§ **ASSIGNMENT**:
Reproduce exactly, and only, the lines below from the one containing "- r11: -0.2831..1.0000" through the one containing "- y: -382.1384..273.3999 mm".

[Source records]
--
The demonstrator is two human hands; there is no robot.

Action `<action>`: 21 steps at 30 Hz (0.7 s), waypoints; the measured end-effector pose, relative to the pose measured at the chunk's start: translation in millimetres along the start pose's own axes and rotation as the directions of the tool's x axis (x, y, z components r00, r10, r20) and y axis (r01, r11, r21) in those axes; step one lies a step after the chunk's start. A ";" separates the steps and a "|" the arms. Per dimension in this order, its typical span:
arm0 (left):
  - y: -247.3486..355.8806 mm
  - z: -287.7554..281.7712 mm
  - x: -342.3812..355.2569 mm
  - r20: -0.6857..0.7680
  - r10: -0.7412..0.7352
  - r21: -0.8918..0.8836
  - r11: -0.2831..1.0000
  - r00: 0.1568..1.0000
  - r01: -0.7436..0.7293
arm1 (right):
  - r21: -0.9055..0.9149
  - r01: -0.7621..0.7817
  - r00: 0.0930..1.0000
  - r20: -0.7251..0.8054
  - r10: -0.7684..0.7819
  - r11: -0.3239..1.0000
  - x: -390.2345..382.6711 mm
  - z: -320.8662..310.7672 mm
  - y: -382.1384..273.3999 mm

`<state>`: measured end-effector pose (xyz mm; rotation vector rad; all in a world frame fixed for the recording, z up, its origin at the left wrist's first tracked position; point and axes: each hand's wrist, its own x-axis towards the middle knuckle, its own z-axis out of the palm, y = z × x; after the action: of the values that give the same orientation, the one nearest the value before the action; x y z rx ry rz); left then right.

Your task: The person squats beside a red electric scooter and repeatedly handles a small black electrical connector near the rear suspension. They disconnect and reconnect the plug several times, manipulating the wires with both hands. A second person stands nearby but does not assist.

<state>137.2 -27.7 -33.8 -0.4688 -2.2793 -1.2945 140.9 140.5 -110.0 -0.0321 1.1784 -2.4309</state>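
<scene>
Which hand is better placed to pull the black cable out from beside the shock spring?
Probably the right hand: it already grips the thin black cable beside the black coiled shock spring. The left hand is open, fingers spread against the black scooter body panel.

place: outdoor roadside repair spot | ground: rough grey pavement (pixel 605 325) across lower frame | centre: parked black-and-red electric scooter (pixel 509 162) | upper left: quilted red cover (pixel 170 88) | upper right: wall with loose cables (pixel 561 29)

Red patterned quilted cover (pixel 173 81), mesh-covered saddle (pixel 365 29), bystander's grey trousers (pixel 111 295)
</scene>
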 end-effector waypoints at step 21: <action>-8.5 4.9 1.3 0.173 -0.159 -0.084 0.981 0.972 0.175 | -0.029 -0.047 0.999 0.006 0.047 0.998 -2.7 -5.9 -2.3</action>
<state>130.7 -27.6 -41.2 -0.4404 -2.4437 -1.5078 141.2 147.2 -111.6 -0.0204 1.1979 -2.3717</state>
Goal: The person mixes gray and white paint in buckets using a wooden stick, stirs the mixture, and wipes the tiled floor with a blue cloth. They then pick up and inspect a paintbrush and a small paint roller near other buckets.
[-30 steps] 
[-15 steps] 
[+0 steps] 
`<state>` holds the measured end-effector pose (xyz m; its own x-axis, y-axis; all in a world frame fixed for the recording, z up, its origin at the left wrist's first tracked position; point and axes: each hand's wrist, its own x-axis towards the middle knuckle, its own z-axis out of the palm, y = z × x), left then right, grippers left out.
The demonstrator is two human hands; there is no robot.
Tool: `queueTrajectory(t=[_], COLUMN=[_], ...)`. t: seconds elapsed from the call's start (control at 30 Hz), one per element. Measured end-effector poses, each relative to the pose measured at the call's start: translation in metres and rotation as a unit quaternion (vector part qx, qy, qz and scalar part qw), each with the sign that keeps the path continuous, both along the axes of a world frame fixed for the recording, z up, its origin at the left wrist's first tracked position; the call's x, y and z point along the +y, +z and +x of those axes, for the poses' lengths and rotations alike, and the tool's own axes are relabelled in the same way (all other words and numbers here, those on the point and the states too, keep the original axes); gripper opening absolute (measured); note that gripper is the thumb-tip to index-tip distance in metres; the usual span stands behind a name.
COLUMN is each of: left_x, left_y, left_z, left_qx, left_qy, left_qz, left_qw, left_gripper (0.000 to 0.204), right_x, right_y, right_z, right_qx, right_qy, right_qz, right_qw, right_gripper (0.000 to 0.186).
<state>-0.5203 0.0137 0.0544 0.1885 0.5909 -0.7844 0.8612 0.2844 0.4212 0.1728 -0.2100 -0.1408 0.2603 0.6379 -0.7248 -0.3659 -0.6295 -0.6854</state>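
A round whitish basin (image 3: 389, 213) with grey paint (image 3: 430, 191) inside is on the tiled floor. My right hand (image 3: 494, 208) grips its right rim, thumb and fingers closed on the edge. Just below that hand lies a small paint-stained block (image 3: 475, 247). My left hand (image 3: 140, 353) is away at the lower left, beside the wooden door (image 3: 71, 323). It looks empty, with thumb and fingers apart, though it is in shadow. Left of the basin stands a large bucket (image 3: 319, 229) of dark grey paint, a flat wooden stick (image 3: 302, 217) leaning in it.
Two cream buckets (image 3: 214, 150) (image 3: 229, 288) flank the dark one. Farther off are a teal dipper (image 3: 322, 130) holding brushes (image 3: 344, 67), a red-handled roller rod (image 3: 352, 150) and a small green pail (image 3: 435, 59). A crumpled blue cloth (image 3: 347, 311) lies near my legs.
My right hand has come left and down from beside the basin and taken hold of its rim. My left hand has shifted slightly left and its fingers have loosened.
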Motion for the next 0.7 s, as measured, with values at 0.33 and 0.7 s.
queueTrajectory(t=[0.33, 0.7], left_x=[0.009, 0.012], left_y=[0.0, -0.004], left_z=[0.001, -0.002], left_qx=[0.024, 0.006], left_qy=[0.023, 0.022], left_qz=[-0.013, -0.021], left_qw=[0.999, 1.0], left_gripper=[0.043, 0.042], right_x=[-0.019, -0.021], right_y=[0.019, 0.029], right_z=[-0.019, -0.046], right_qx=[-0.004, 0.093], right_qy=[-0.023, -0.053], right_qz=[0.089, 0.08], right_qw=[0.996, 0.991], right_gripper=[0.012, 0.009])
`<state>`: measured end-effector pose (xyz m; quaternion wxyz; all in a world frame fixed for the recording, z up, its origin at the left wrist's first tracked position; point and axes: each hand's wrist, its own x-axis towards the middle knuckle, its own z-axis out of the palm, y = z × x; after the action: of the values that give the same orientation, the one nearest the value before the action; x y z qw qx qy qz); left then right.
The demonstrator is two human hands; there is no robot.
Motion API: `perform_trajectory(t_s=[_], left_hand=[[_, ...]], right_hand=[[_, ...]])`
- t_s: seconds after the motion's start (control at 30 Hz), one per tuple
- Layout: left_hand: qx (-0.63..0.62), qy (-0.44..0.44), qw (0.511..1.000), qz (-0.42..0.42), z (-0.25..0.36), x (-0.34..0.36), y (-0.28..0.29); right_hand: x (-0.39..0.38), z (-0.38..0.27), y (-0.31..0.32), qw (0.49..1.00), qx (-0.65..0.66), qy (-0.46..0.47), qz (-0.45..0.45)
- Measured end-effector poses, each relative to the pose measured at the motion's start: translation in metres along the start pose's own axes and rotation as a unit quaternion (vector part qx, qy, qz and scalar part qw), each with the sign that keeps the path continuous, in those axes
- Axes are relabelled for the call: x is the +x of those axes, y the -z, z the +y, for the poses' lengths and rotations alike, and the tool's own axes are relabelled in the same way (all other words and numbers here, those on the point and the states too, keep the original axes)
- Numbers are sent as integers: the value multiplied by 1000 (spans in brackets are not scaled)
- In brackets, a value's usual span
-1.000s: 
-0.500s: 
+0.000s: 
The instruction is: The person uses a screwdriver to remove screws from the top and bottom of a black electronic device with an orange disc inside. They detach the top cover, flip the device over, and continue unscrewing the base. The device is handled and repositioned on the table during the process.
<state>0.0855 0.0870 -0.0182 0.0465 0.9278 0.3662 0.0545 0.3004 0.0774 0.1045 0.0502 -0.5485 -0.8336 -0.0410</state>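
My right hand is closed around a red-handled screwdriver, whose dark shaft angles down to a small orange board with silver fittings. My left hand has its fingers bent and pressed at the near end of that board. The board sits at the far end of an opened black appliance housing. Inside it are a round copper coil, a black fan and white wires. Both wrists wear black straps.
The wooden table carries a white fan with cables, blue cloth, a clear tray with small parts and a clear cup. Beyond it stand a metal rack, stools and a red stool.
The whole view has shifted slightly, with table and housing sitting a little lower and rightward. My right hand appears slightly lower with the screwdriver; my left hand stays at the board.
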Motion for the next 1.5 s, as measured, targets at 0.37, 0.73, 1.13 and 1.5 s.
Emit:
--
§ **RESULT**:
  - r11: -0.2831..1.0000
  - r00: 0.1568..1.0000
  - r01: -0.7436..0.7293
arm1 (right):
  - r21: -0.9055..0.9149
  - r01: -0.7621..0.7817
  - r00: 0.0930..1.0000
  - r20: -0.7251..0.8054
  - r10: -0.7684..0.7819
  - r11: -0.3239..1.0000
  - x: -390.2345..382.6711 mm
  - z: -320.8662..310.7672 mm
  - y: -382.1384..273.3999 mm

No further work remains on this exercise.